Rajat Kapoor was signed as the lead actor, with the eleven segments revolving around his character K, while twelve actresses would play the female leads in each segment, with one segment featuring two female characters. Aditi Chengappa played the lead in the part directed by Sudhish Kamath. Suparn Verma started and finished shooting for his track in August with Radhika Apte and Neha Mahajan being part of his part. Piaa Bajpai was signed for the part by Hemant Gaba, while Raja Sen selected Huma Qureshi for his part of the film. Swara Bhaskar was part of the segment directed by Tamil director Nalan Kumaraswamy, with the actress stating that she shot for four days at Koovathur near Chennai. Anshuman Jha was cast as the younger Rajat Kapoor and is part of Raja Sen, Hemant Gaba and Kumararaja's segments.

==Release==
X- Past is Present premiered as the opening film of the 2014 South Asian International Film Festival (SAIFF). After doing the rounds of various international film festivals, X- Past is Present released in India on 20 November 2015.

==Critical response==
Josh Hurtado of Twitch Film rated X "among the most poignant love stories... in recent years." Navamy Sudhish of The New Indian Express who reviewed the film during the India premiere at the International Film Festival of Kerala wrote: "A rear-view narrative that brings together 11 confidently executed episodes, the film weaves on screen a fresh cinematic syntax" Subhash K. Jha gave the film 4/5 stars stating, "an audacious experimental film".
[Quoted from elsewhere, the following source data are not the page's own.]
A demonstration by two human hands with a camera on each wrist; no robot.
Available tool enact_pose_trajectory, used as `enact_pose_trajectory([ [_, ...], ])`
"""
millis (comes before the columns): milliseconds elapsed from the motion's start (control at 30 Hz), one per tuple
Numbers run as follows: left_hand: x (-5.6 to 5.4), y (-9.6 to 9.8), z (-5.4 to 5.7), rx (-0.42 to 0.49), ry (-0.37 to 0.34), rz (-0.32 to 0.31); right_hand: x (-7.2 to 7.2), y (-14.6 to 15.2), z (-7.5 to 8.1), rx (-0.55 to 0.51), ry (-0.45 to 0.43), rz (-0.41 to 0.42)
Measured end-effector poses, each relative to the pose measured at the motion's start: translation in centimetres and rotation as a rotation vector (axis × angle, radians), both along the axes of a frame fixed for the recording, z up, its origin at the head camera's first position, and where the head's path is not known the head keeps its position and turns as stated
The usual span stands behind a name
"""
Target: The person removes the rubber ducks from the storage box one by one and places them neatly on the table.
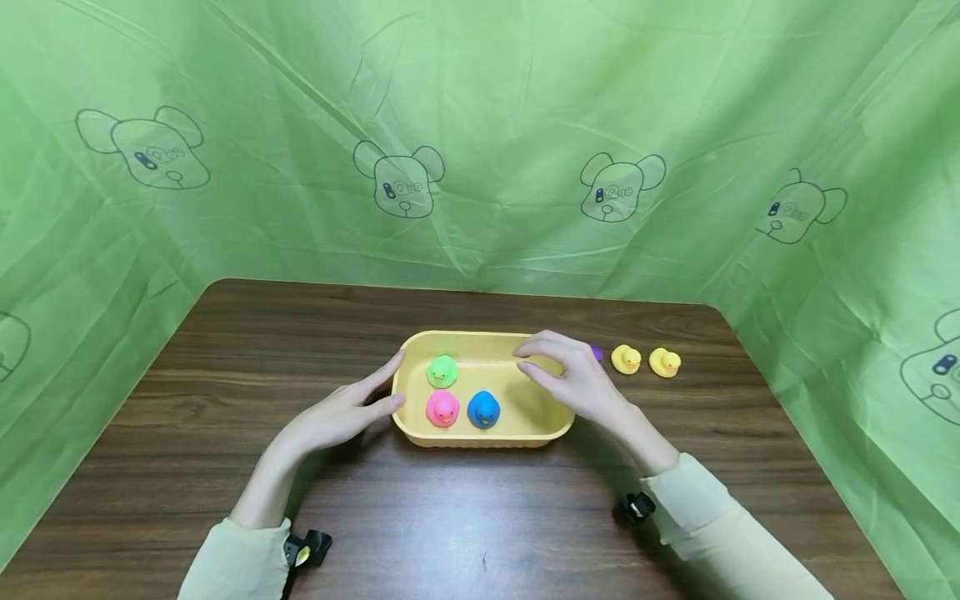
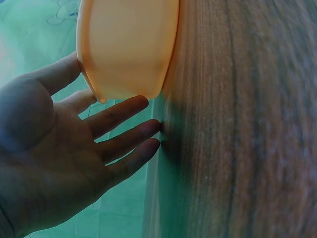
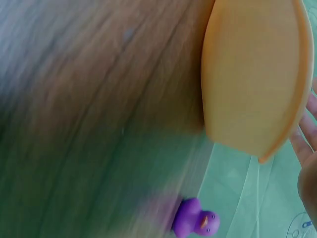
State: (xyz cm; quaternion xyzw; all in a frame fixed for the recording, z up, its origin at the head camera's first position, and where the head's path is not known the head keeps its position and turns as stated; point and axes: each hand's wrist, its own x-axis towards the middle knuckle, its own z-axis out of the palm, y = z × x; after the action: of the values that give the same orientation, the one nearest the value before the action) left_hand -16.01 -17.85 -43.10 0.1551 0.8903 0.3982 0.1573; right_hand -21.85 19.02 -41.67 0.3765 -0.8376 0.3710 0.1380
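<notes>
A yellow plastic basin [image 1: 480,438] lies on the table with a green rubber duck [image 1: 442,372], a pink rubber duck [image 1: 442,408] and a blue rubber duck [image 1: 483,410] in its left and middle part. Spread around the basin's left end, my left hand [image 1: 341,417] has its fingers nearly straight, with the thumb at the rim in the left wrist view. Over the basin's right end is my right hand [image 1: 566,375], thumb and fingers apart and nothing visible between them. A purple rubber duck [image 3: 190,219] stands beyond that hand, mostly hidden by it in the head view.
Two yellow rubber ducks, one nearer the hand [image 1: 626,359] and one farther right [image 1: 664,362], stand on the brown wooden table [image 1: 480,517] right of the basin. A green curtain [image 1: 495,100] with bear drawings hangs behind and at the sides of the table.
</notes>
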Motion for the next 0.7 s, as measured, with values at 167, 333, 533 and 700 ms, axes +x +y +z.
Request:
enact_pose_trajectory([
  [167, 0.0, 0.0, 0.0, 0.002, 0.001, 0.001, 0.4, -1.1, -0.2, 0.021, -0.005, 0.031],
  [333, 0.0, 0.1, 0.0, -0.001, 0.001, 0.0, 0.6, -1.9, -0.6, 0.052, 0.027, 0.079],
  [533, 0.0, 0.0, 0.0, 0.002, -0.003, 0.0, 0.8, -2.4, -1.2, 0.121, 0.024, 0.11],
  [700, 0.1, 0.0, 0.0, 0.012, -0.006, 0.008, 1.0, -2.7, -1.4, 0.175, 0.007, 0.121],
])
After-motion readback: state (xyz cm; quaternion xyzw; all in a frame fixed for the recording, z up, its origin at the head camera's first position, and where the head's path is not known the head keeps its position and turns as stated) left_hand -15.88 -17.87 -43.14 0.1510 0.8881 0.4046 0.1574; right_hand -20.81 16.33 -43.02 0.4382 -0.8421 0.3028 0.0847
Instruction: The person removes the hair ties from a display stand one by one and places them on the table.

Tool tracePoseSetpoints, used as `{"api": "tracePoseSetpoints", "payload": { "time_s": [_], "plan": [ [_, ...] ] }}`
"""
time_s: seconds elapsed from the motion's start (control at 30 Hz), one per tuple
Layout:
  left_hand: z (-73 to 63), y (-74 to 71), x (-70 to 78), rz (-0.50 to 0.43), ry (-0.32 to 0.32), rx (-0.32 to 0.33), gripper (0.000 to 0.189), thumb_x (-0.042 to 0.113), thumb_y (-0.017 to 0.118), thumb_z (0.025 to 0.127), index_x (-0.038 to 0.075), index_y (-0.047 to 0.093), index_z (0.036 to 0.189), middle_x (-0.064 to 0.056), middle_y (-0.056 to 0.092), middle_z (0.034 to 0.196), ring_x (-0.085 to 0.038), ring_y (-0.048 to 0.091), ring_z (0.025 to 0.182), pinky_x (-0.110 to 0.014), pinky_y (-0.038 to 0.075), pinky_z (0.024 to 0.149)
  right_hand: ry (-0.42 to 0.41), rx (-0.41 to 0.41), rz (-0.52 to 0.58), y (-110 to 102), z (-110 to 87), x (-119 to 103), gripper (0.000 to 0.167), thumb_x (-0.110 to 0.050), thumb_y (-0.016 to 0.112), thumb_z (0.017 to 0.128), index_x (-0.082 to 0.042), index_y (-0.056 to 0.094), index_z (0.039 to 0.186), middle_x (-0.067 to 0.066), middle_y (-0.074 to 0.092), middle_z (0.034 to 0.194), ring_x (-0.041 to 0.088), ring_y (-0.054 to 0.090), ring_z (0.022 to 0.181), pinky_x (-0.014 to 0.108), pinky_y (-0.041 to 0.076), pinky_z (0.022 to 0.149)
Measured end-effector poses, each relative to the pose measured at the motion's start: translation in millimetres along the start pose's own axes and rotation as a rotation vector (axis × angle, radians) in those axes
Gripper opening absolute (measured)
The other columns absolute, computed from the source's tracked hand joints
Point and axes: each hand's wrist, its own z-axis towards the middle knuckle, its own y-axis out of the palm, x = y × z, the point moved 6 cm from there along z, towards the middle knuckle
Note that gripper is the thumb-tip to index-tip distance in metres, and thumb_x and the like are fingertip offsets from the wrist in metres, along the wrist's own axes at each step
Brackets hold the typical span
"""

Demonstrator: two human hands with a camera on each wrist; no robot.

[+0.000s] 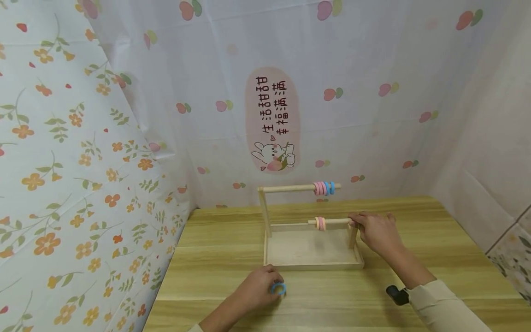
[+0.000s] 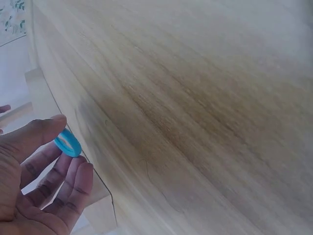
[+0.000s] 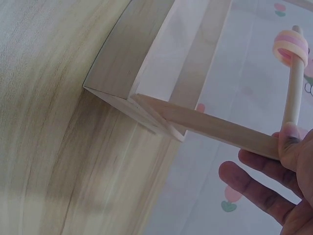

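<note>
My left hand (image 1: 259,287) pinches a small blue ring (image 2: 68,143) between thumb and fingertips, just in front of the wooden tray stand (image 1: 313,266). With thumb and fingers, my right hand (image 1: 379,233) holds the corner where the lower wooden rod (image 3: 295,93) meets its short post (image 3: 220,132). Cream and pink rings (image 1: 320,223) hang near that rod's free end. Higher up and farther back, the upper rod (image 1: 288,188) carries several pink and blue rings (image 1: 323,188) toward its right end; a taller post (image 1: 264,212) supports it on the left.
The stand sits on a wood-grain table (image 1: 215,258). A black object (image 1: 397,295) lies near the right sleeve. Behind the table hangs a white printed cloth (image 1: 352,138), and a floral cloth (image 1: 83,184) covers the left side.
</note>
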Motion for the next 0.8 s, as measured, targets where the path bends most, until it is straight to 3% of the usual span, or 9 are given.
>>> {"api": "tracePoseSetpoints", "payload": {
  "time_s": [0.27, 0.43, 0.8],
  "plan": [
    [-2.2, -4.2, 5.5, -0.021, -0.119, -0.099, 0.023, 0.022, 0.095, 0.09, 0.016, 0.086, 0.111, 0.009, 0.07, 0.105, 0.007, 0.051, 0.084, -0.011, 0.05, 0.073, -0.003, 0.01, 0.002, -1, 0.3, -1, 0.024, -0.018, 0.075, 0.105, -0.012, 0.084, 0.127, 0.013, 0.084, 0.113, 0.046, 0.08, 0.097, 0.093, 0.043, 0.101],
    [-5.5, -2.9, 7.1, -0.039, -0.134, -0.12, 0.024, 0.022, 0.095, 0.09, 0.016, 0.087, 0.112, 0.011, 0.067, 0.102, 0.008, 0.048, 0.083, -0.01, 0.05, 0.074, 0.0, 0.007, 0.003, 0, -1.0, -1, 0.024, -0.018, 0.075, 0.105, -0.012, 0.084, 0.127, 0.012, 0.084, 0.114, 0.045, 0.08, 0.097, 0.093, 0.043, 0.1],
    [-12.5, -1.4, 2.4, -0.021, -0.151, -0.129, 0.025, 0.015, 0.095, 0.089, 0.015, 0.088, 0.113, 0.009, 0.068, 0.102, 0.006, 0.058, 0.087, -0.012, 0.056, 0.078, 0.003, -0.001, 0.006, 0, -0.3, -1, 0.025, -0.02, 0.073, 0.107, -0.011, 0.083, 0.128, 0.014, 0.084, 0.116, 0.047, 0.08, 0.097, 0.093, 0.042, 0.1]
  ]
}}
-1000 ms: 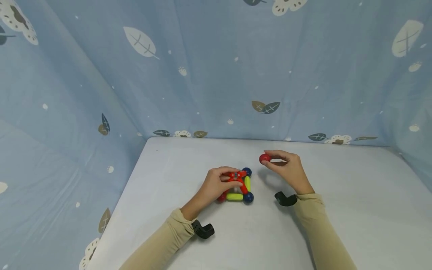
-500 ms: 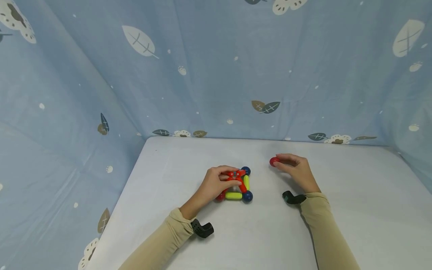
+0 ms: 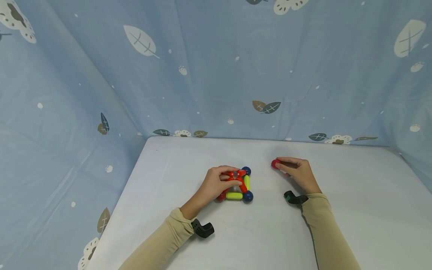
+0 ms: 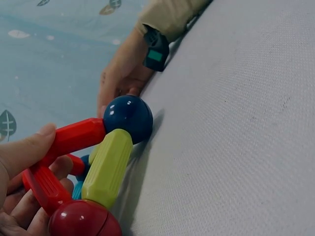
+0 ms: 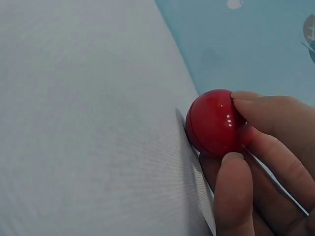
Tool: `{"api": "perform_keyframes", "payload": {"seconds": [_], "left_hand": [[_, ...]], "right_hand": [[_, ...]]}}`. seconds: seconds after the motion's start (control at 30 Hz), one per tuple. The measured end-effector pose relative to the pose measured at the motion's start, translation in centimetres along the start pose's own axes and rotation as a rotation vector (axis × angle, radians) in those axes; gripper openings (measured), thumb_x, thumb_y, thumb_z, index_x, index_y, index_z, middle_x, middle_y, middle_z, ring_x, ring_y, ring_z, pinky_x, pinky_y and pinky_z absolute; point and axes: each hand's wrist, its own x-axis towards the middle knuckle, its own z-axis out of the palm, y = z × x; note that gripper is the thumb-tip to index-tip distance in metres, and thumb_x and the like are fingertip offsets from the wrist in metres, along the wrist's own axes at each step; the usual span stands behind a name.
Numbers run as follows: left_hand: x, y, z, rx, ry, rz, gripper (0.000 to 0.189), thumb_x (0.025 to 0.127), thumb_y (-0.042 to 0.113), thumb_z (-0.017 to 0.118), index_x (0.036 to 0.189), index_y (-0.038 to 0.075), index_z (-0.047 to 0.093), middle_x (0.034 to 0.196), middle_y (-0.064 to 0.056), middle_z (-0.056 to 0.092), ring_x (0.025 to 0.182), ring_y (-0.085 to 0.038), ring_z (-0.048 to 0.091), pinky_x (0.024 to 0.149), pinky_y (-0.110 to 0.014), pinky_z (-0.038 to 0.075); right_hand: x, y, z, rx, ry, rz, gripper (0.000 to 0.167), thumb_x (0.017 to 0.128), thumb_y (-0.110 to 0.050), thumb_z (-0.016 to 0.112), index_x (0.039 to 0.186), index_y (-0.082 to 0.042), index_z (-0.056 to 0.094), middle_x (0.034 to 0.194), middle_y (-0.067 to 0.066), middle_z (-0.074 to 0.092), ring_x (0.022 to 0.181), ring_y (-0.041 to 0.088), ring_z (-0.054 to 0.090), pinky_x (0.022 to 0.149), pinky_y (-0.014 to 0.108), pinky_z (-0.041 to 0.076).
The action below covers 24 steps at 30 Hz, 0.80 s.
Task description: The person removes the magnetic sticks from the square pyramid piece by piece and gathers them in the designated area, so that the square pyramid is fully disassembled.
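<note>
My left hand (image 3: pixel 212 188) grips the red rods (image 3: pixel 243 186) at the top of a small frame of magnetic building rods and balls. Yellow-green rods (image 3: pixel 234 195) make up its base, with blue balls (image 3: pixel 248 197) at the right corners and a red corner ball (image 4: pixel 83 220) near the hand. Fingers hide the frame's left side. To the right and apart from it, my right hand (image 3: pixel 299 174) pinches a loose red ball (image 5: pixel 212 123) between thumb and fingers, right at the white tabletop.
Both hands work on a white table (image 3: pixel 263 236). A blue patterned curtain (image 3: pixel 216 75) rises along its back edge and left side. Black wrist-worn devices (image 3: pixel 203 228) stick out from both sleeves, close over the table.
My right hand has moved right and slightly nearer with the red ball, away from the frame, and lowered it to the table. My left hand stays on the frame.
</note>
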Motion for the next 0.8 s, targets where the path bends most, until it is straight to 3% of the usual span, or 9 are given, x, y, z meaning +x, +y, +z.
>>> {"api": "perform_keyframes", "payload": {"seconds": [0.53, 0.8], "left_hand": [[0.07, -0.1, 0.01, 0.009, 0.0, 0.0, 0.043, 0.085, 0.022, 0.087, 0.125, 0.016, 0.075, 0.128, -0.012, 0.07, 0.102, -0.021, 0.077, 0.078, -0.025, 0.061], [0.1, -0.18, -0.04, 0.013, -0.002, 0.032, 0.043, 0.085, 0.02, 0.086, 0.126, 0.014, 0.074, 0.129, -0.011, 0.07, 0.102, -0.022, 0.077, 0.079, -0.024, 0.061]], "right_hand": [[-0.26, -0.39, 0.18, 0.043, -0.018, 0.02, 0.048, 0.093, -0.035, 0.078, 0.131, -0.007, 0.07, 0.133, 0.019, 0.067, 0.099, -0.008, 0.064, 0.076, 0.02, 0.059], [-0.24, -0.38, 0.08, 0.068, -0.03, 0.021, 0.05, 0.093, -0.034, 0.079, 0.132, -0.006, 0.069, 0.136, 0.021, 0.066, 0.099, -0.008, 0.066, 0.077, 0.021, 0.06]]}}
Namrata Joshi of The Hindu gave the film 3/5 and wrote: "There is a big idea here, which gets communicated to the viewer at times and eludes at others." Sweta Kaushal of Hindustan Times gave the film 3/5 and called it "a heady, abstract mix of the different ways sex and love can be seen. The film is a philosophical take on human life, how we are mostly the sum total of the people in our lives." She particularly raved the segments by Pratim D. Gupta and Nalan Kumaraswamy mentioning "While the Kolkata love story is the quintessential unrequited romance where the duo doesn’t even meet and connects just through poetry, the south Indian love story defines when and where K began running from people — his mistrust and his fear of opening up to people all find root in this one story."

Shubha Shetty of Mid-day gave the film 3/5 and called it "a fascinating amalgamation of a lot many flavours of varied personalities." Saibal Chatterjee of NDTV gave the film 3/5 and wrote "a cinematic pastiche that represents as audacious a leap into the unknown" that "lands firmly on its feet and keeps its balance."

Nonika Singh of The Tribune gave the film 2.5/5 and wrote that "all 11 individually directed segments blend seamlessly" and "reveal many layers of complex web of human relationship" Mohar Basu of The Times of India gave the film 2/5 calling it "a bizarre, underwhelming hotch-potch". She singled out the segment by Pratim D. Gupta as the one that stands out saying, "None of the other plots quite condense the idea of love so deeply. Though all stories are about unrequited love, this one feels the most complete one of the lot." Shubhra Gupta of Indian Express slammed the film writing that it is "a disjointed stutter, rather than a seamless progression, its backing-and-forthing more choppy and confusing than anything else."